A coalizão liderada pelo primeiro-ministro Benjamin Netanyahu enfrenta uma das maiores tensões internas dos últimos anos devido ao projeto de lei que pretende regular o recrutamento militar obrigatório para jovens ultraortodoxos (haredi). A proposta reacendeu um debate histórico em Israel e colocou em risco a estabilidade do governo. As informações são do Financial Times.
O tema ganhou urgência após mais de dois anos de guerra em Gaza, período em que as Forças de Defesa de Israel (IDF, da sigla em inglês) afirmam necessitar de milhares de soldados adicionais para atuar em múltiplas frentes. Ao mesmo tempo, cresce a pressão social por maior equidade no serviço militar obrigatório.

Por que o projeto de lei é tão controverso
O texto, elaborado por um parlamentar do Likud e por partidos ultraortodoxos, busca atender determinações do Supremo Tribunal, que desde 2012 exige novas regras para corrigir o desequilíbrio no alistamento. Pela legislação vigente, jovens haredi são dispensados do serviço militar caso estudem em yeshivas, tradição que remonta à criação do Estado de Israel em 1948.
O número de dispensados ultrapassa atualmente 80 mil homens, impulsionado pelo forte crescimento demográfico da comunidade.
A nova versão do projeto prevê metas de alistamento flexíveis e penalidades postergadas, algo que parlamentares da direita religiosa e parte do próprio Likud consideram insuficiente para garantir um “recrutamento real”.

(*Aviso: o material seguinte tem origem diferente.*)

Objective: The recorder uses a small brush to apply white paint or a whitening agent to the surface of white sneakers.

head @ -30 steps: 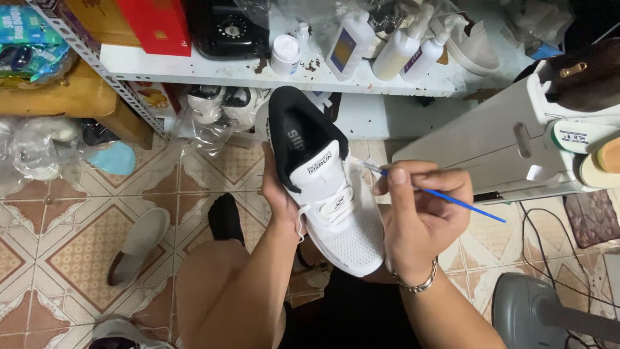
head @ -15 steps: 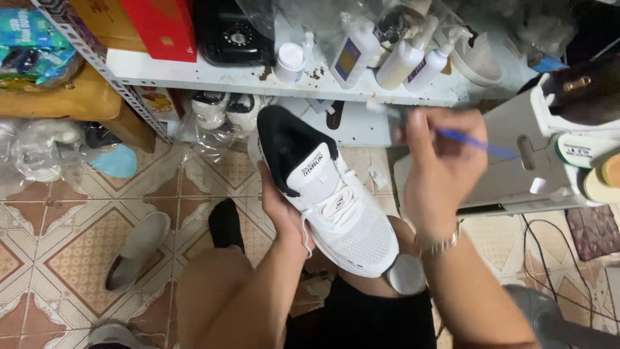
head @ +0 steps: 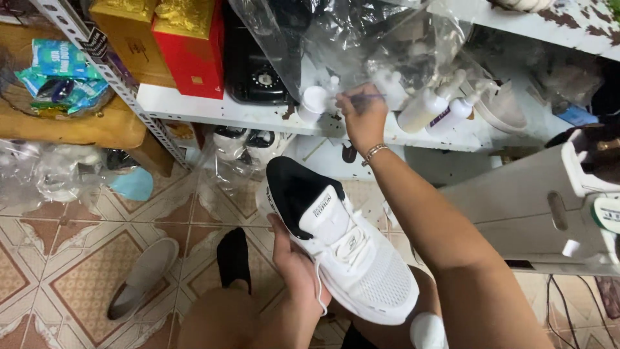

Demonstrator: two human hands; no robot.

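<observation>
My left hand (head: 294, 265) grips a white sneaker (head: 349, 252) with a black lining from below, holding it over my lap, toe toward me. My right hand (head: 361, 116) is stretched out to the white shelf (head: 213, 110) and pinches a thin blue-handled brush (head: 371, 97), its tip down by a small white jar (head: 314, 103). A bracelet sits on that wrist. White squeeze bottles (head: 426, 110) stand just right of the hand.
Yellow and red boxes (head: 187, 45) and a black device (head: 255, 64) sit on the shelf under crumpled clear plastic. A grey slipper (head: 142, 278) and a black slipper (head: 232, 258) lie on the tiled floor. A white appliance (head: 536, 213) stands at the right.
My right hand has moved from beside the sneaker up and away to the shelf, carrying the brush to the small jar. The left hand has kept hold of the sneaker.
</observation>
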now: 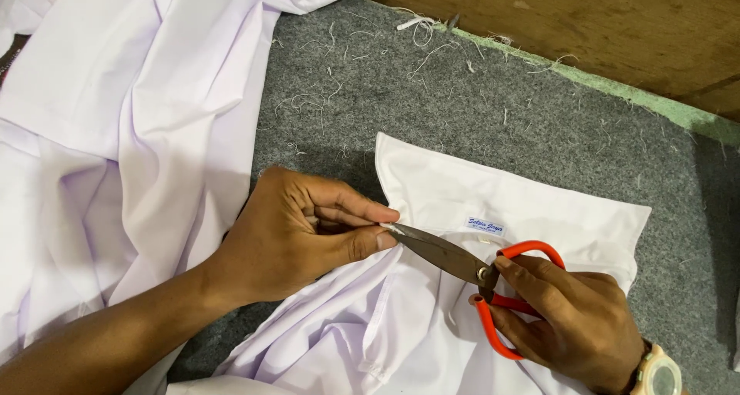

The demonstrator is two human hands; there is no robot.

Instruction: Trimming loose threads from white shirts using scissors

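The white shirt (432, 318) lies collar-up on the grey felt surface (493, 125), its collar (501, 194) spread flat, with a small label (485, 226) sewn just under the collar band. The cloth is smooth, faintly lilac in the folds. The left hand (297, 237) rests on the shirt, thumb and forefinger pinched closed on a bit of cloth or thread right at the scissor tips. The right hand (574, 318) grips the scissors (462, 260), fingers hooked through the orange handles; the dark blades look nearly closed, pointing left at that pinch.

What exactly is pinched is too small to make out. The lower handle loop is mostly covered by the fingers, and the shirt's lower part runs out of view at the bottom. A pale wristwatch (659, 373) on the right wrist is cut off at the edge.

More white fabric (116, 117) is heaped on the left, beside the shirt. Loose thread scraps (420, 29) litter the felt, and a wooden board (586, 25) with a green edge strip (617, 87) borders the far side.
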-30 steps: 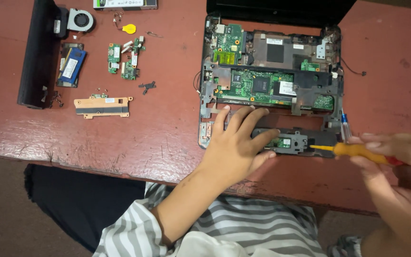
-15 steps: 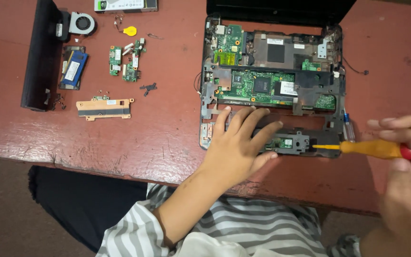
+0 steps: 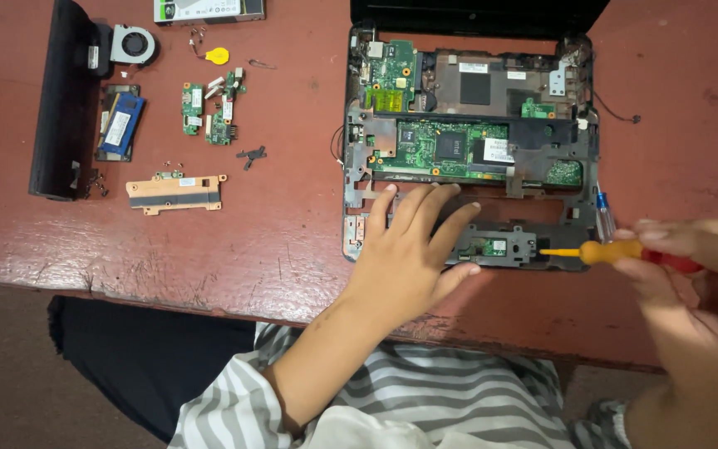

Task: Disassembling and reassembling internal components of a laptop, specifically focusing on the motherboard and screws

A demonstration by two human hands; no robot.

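Observation:
An opened small laptop lies on the red table with its green circuit board exposed. My left hand rests flat on the laptop's front edge, fingers spread, holding nothing. My right hand grips a screwdriver with an orange and red handle. Its tip lies sideways and touches the small black panel at the laptop's front right. A second, blue-handled tool lies by the laptop's right edge.
At the table's left lie a long black battery, a cooling fan, a blue memory module, small green boards, a copper-coloured bracket and a yellow coin cell. A drive sits at the far edge.
My right hand and the screwdriver have shifted slightly right and the hand has turned on the handle. My left hand has stayed on the laptop.

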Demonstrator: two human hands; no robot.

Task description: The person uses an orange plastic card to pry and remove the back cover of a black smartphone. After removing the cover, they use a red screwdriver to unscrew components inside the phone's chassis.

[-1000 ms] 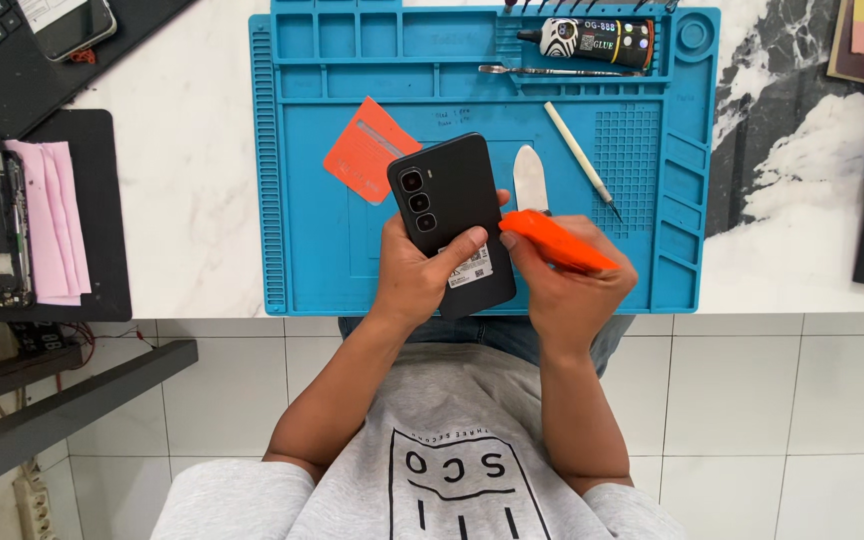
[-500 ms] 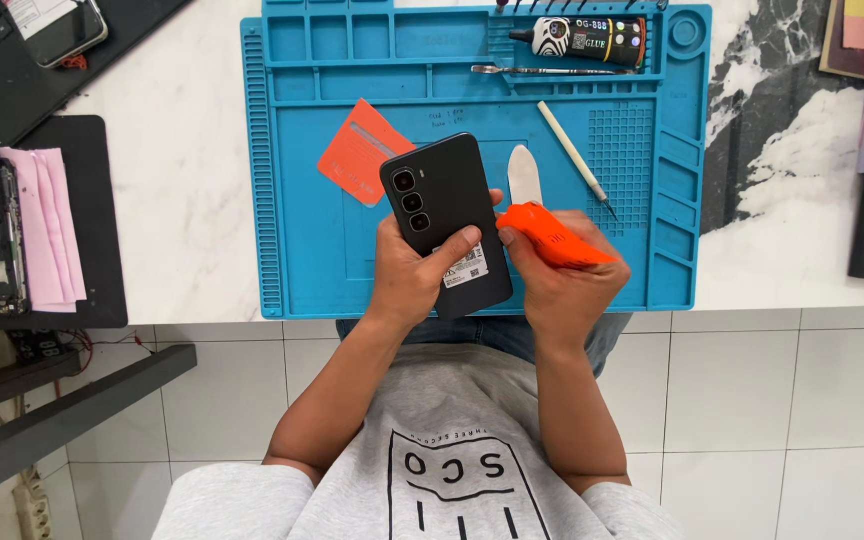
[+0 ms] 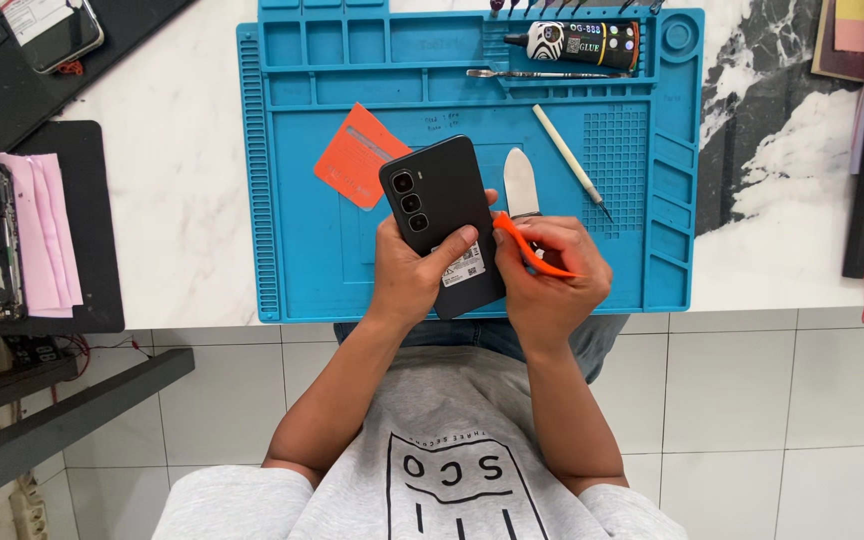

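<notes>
**A:** How was the left hand (image 3: 414,275) posed?

**B:** The forearm rose from about 7 o'clock, wrist straight. The hand cupped the lower half of a black phone (image 3: 444,222), camera side up, three lenses toward 11 o'clock. The thumb lay across the back over a small white label; the other fingers were wrapped behind the body and mostly hidden, so their spread could not be told. The phone was held tilted just above the blue work mat (image 3: 302,250), near its 6 o'clock edge.

**A:** And the right hand (image 3: 549,280)?

**B:** Its forearm came up from 5 o'clock, the wrist bent inward toward 9 o'clock. The fingers were curled and pressed together, pinching an orange pry tool (image 3: 527,247) between thumb and forefinger. The tool's tip met the phone's right edge at roughly 3 o'clock of the phone.

**A:** What lay around the hands?

**B:** An orange card (image 3: 357,155) lay on the mat at 10 o'clock of the phone, partly under its upper corner. A white spudger blade (image 3: 520,183) lay just beyond the right hand at 12 o'clock, and a cream stick tool (image 3: 570,160) slanted at 1 o'clock. A glue tube (image 3: 577,42) and metal tweezers (image 3: 542,73) rested in the mat's trays at 12 o'clock. Well apart at 9 o'clock, pink sheets (image 3: 44,240) lay on a black pad (image 3: 97,200).
</notes>
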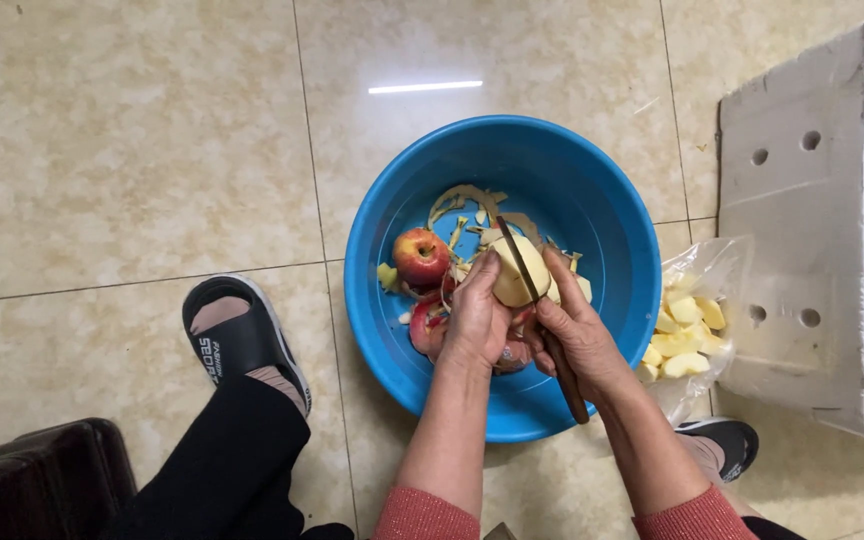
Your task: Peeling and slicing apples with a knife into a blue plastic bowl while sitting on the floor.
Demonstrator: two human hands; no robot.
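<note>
My left hand [474, 320] grips a pale, mostly peeled apple [514, 282] over a blue plastic basin [582, 170] on the floor. My right hand [577, 335] holds a knife [518, 262] with a dark wooden handle, its blade laid across the apple's flesh. A whole red apple [420, 256] lies in the basin to the left of my hands. Another red apple [424, 327] lies partly hidden under my left hand. Strips of peel [464, 200] curl on the basin floor beyond the apple.
A clear plastic bag [697, 275] holds several cut apple pieces [685, 325] at the basin's right. A white foam box [812, 230] with round holes stands behind it. My sandalled feet [237, 335] flank the basin on beige floor tiles. A dark stool edge [42, 480] is at bottom left.
</note>
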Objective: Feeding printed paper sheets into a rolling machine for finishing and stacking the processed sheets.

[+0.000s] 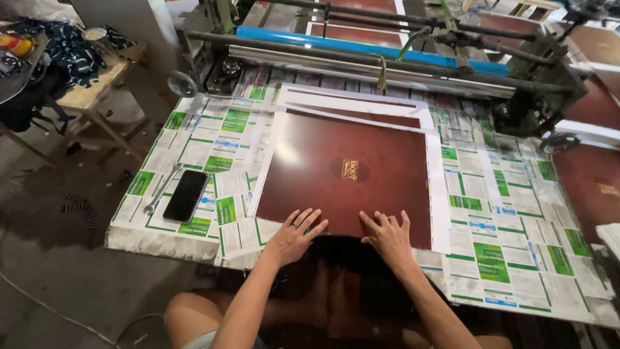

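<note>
Head view, near to far. At the near edge, the left hand [298,231] and the right hand [387,234] lie palm-down with fingers spread, flat on the near margin of a glossy dark red sheet [349,171]; neither pinches anything. The left hand bears a ring on one finger. The dark red sheet rests flat at the centre of the work table [510,258], which is covered with white-and-green printed paper. An oval gold emblem [350,169] marks the middle of the sheet, and a white border strip runs along its right and far sides. To the left, well apart from the hands, a black phone [185,195] lies just beside a metal wrench [161,189]. Beyond the sheet, a machine's steel rollers [361,64] and a blue roller [361,45] span the table's far end. At far left stands a wooden stool [90,97] bearing dark cloth.
</note>
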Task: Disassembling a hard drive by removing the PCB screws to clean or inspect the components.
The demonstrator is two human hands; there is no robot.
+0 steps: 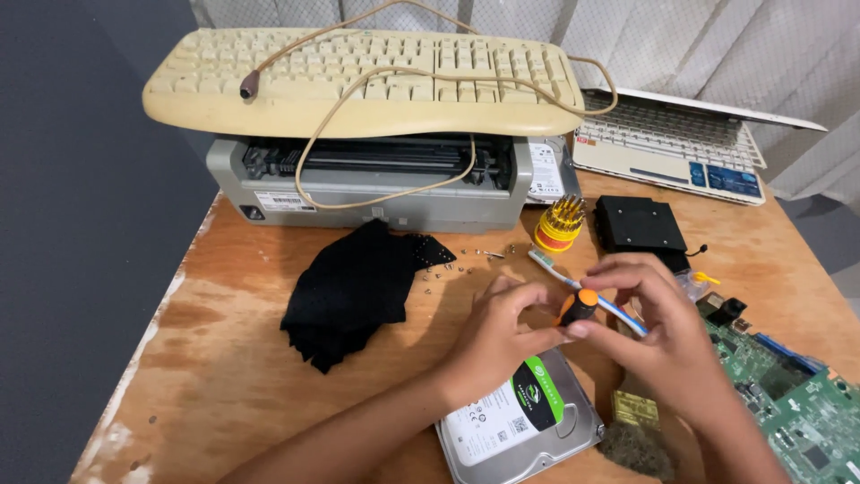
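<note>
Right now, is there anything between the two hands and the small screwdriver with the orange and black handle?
No, nothing visible. The left hand and the right hand both touch the small screwdriver with the orange and black handle directly, above the silver hard drive with the green and white label.

My hands grip a black-and-orange screwdriver [578, 306] above a silver hard drive [520, 426] with a green-and-white label, beside a black cloth [354, 291].
</note>
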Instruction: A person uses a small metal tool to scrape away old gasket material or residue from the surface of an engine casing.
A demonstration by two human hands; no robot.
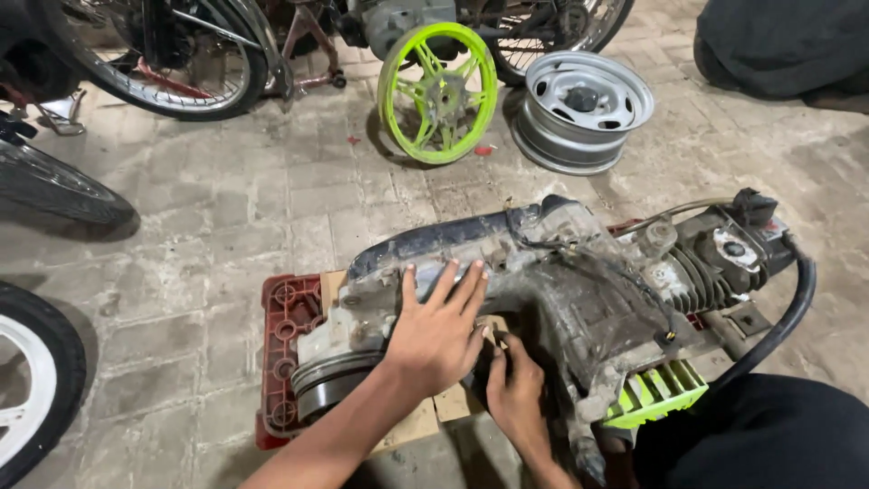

Revolta dentro da coalizão
O ministro da Imigração e Absorção, Ofir Sofer, classificou a proposta como “vergonhosa” e afirmou que votará contra, mesmo sob ameaça de demissão. Parlamentares do partido Sionismo Religioso reforçaram que só apoiarão uma lei que implemente o serviço militar obrigatório de fato.
Pelo menos cinco deputados do Likud também exigem mudanças significativas. Facções haredi mais radicais, por sua vez, rejeitam qualquer forma de alistamento.
A divisão interna levanta dúvidas sobre a capacidade de Netanyahu de aprovar a legislação sem alterar as bases de apoio que mantêm seu governo de pé.
Risco político para Netanyahu
O projeto é visto por analistas como peça central para a sobrevivência da coalizão. Mudanças consideradas “duras demais” podem afastar partidos ultraortodoxos; ajustes “brandos demais” podem provocar deserções na direita religiosa e nas fileiras militares do Likud.
O Supremo Tribunal também pode considerar o texto inválido, caso avalie que as metas propostas não representam avanço concreto.
Netanyahu tenta equilibrar as pressões, mas enfrenta crescente desgaste público, especialmente entre reservistas e famílias de soldados mortos nas recentes operações em Gaza, no Líbano, na Síria e na Cisjordânia ocupada.
Depoimentos emocionam comissão parlamentar
Durante as discussões, familiares de soldados mortos criticaram duramente o projeto. Hagai Lober, pai de um militar morto em Gaza, afirmou que a proposta diferencia “entre sangue e sangue” e que seus filhos serviram mais de 900 dias na reserva nos últimos dois anos. Ele disse que, no atual modelo, “quem nasce no setor certo tem uma vida muito mais segura em Israel”.
Impacto e próximos passos
A versão atual deve seguir em debate nas próximas semanas, enquanto Netanyahu tenta consolidar apoio suficiente para levar a lei a votação. Caso o projeto fracasse ou seja barrado pelo Supremo, a coalizão pode entrar em colapso, abrindo caminho para novas eleições, cenário que o primeiro-ministro tenta evitar.